Se poi affrontiamo il tema del lavoro, gli stereotipi e le ingiustizie da segnalare sono talmente tante che non basterebbero queste righe a raccontarli tutti… Sono stata un pubblico funzionario e ho rivestito anche ruoli di una certa rilevanza, ma ho sempre dovuto fare il doppio della fatica, rispetto ai miei colleghi maschi, perché la mia professionalità venisse presa in considerazione e poi rispettata. E tutto per cosa? … per sentirmi dire, nella migliore delle ipotesi: “architetto, lei è una donna con le palle!” Ho sempre pateticamente risposto, pur creando un certo scompiglio: “Mi dispiace, non ho le palle, tutt’al più le tette!”
Mi viene in mente Marisa Belisario, penalizzata dalla lobby Fiat nella sua ascesa alla direzione della TELIT, perché il suo successo avrebbe aperto le porte a molte altre donne altrettanto capaci, mettendo in discussione posizioni da secoli monopolio del genere “forte”.
E vogliamo parlare di queste benedette quote rosa? Tenetevele pure, non abbiamo bisogno dell’elemosina di poche briciole, mi piacerebbe che si fosse risposto dopo qualche tempo, avendo constatato il fallimento di una procedura comunque concessa e gestita dall’universo maschile.
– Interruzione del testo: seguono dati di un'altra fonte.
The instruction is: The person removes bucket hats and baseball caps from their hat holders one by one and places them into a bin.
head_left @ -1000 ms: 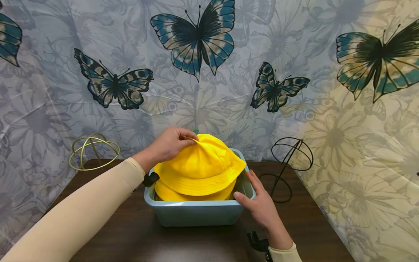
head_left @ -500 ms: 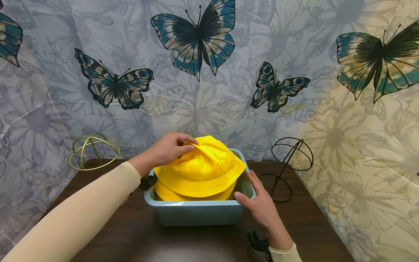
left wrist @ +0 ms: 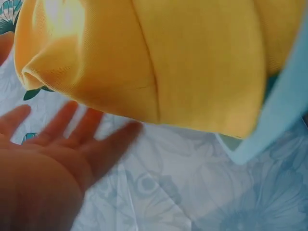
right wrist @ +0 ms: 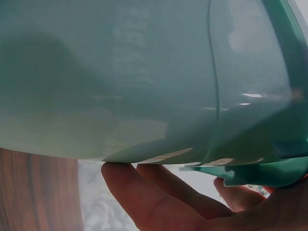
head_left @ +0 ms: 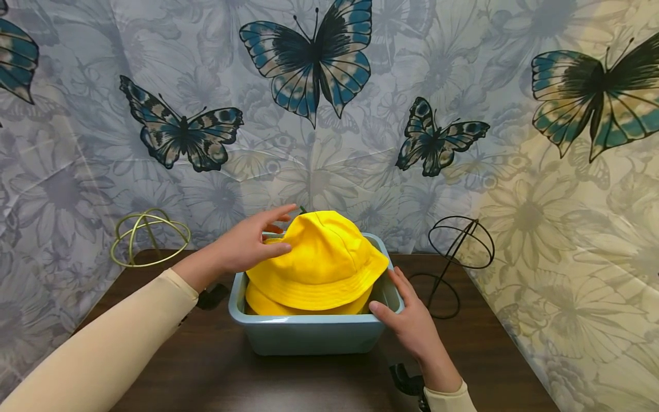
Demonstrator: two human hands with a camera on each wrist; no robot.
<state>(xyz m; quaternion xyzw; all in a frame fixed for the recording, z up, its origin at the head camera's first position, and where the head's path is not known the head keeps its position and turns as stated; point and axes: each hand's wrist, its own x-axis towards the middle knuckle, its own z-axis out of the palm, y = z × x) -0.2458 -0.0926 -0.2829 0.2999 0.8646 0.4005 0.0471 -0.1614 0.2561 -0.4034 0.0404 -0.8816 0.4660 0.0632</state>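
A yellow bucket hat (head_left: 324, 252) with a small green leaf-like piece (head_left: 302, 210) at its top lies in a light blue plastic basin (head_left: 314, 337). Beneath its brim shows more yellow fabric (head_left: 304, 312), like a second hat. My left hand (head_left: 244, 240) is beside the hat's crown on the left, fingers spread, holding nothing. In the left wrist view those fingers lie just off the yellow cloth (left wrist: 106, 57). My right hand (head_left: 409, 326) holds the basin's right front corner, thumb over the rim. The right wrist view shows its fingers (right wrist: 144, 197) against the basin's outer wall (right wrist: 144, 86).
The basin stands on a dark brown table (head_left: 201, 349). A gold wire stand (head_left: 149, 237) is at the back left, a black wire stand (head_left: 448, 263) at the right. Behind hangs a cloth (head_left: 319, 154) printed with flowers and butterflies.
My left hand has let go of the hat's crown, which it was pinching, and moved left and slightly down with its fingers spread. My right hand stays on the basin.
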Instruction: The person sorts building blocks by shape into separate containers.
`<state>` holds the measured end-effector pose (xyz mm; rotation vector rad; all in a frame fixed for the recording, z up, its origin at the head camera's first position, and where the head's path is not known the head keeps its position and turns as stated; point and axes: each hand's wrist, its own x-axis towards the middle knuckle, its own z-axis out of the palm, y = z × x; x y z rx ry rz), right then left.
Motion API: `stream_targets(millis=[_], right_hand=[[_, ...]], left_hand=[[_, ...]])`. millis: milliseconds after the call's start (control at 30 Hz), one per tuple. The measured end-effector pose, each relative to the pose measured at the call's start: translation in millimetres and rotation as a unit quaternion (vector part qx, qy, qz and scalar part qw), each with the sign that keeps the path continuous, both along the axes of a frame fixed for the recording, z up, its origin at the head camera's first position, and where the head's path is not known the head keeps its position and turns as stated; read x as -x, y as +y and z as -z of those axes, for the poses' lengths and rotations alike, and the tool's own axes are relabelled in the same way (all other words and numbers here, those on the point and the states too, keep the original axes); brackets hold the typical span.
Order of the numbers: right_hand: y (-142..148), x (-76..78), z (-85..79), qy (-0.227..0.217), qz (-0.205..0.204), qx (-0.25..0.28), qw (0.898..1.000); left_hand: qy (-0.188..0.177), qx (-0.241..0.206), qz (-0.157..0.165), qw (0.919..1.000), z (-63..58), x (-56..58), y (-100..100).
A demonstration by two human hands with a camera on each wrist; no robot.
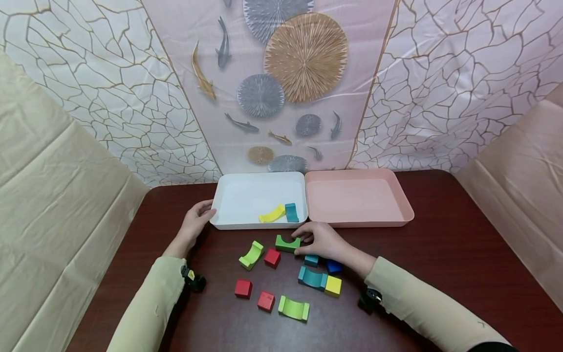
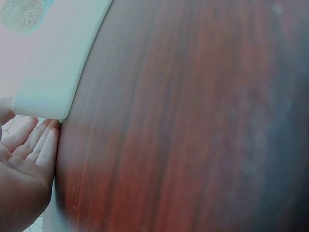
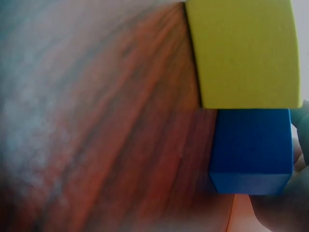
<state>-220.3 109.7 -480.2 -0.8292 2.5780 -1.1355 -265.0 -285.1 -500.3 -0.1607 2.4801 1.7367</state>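
Observation:
In the head view, my right hand (image 1: 323,241) pinches the right end of a green arch block (image 1: 286,244) between thumb and fingers, just in front of the white tray. A teal block (image 1: 311,260) and a blue block (image 1: 334,266) lie by that hand. The right wrist view shows the blue block (image 3: 252,145) beside a yellow block (image 3: 244,55), with part of the hand at the edge. My left hand (image 1: 196,220) touches the left end of the white tray (image 1: 237,225), its fingers (image 2: 46,145) fairly straight against the wall. A yellow curved block (image 1: 272,214) and a teal block (image 1: 292,212) lie inside this tray.
A pink tray (image 1: 352,198) stands right of the white one. Nearer on the brown table (image 1: 211,322) lie several red cubes (image 1: 243,289), two light-green curved blocks (image 1: 293,309), a teal curved block (image 1: 312,277) and a yellow cube (image 1: 333,286). Fabric hangs behind.

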Motion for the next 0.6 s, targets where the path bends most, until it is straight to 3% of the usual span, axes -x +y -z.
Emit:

L’assistenzialismo finisce con il mortificare (forse, per restare in tema, avrei dovuto scrivere “castrare”) soprattutto la categoria che si vorrebbe emancipare e consolidare.
Sono una donna, una donna del sud e ho assistito a decenni di progetti, leggi ed istituzioni pubbliche apparentemente a sostegno della parte debole, ma in realtà con il solo proposito di mantenere uno “statu quo” a favore di chi il potere e la ricchezza l’ha di già. Prima fra tutti, la Cassa per il Mezzogiorno, l’ente figlio di uno dei tanti governi De Gasperi, nato per finanziare attività industriali tese ad incentivare lo sviluppo economico del meridione e che, invece, dopo avere devastato le nostre coste, ingombrato i nostri territori con mostruosi scheletri, non ha fatto altro che aumentare il gap finanziario con il nord. E prima che lo commenti qualcuno, lo dico io: cosa pretendiamo? Dopo tutto, 160 anni fa siamo stati conquistati proprio per fare arricchire i potentati piemontesi e lombardi!
Protestare contro la violenza e la prevaricazione sulle donne non è un pruriginoso moralismo, ma la necessità di non essere sopraffatte da logiche e modelli che vorrebbero ricacciare le donne ai tempi in cui si discuteva se avessero un’anima.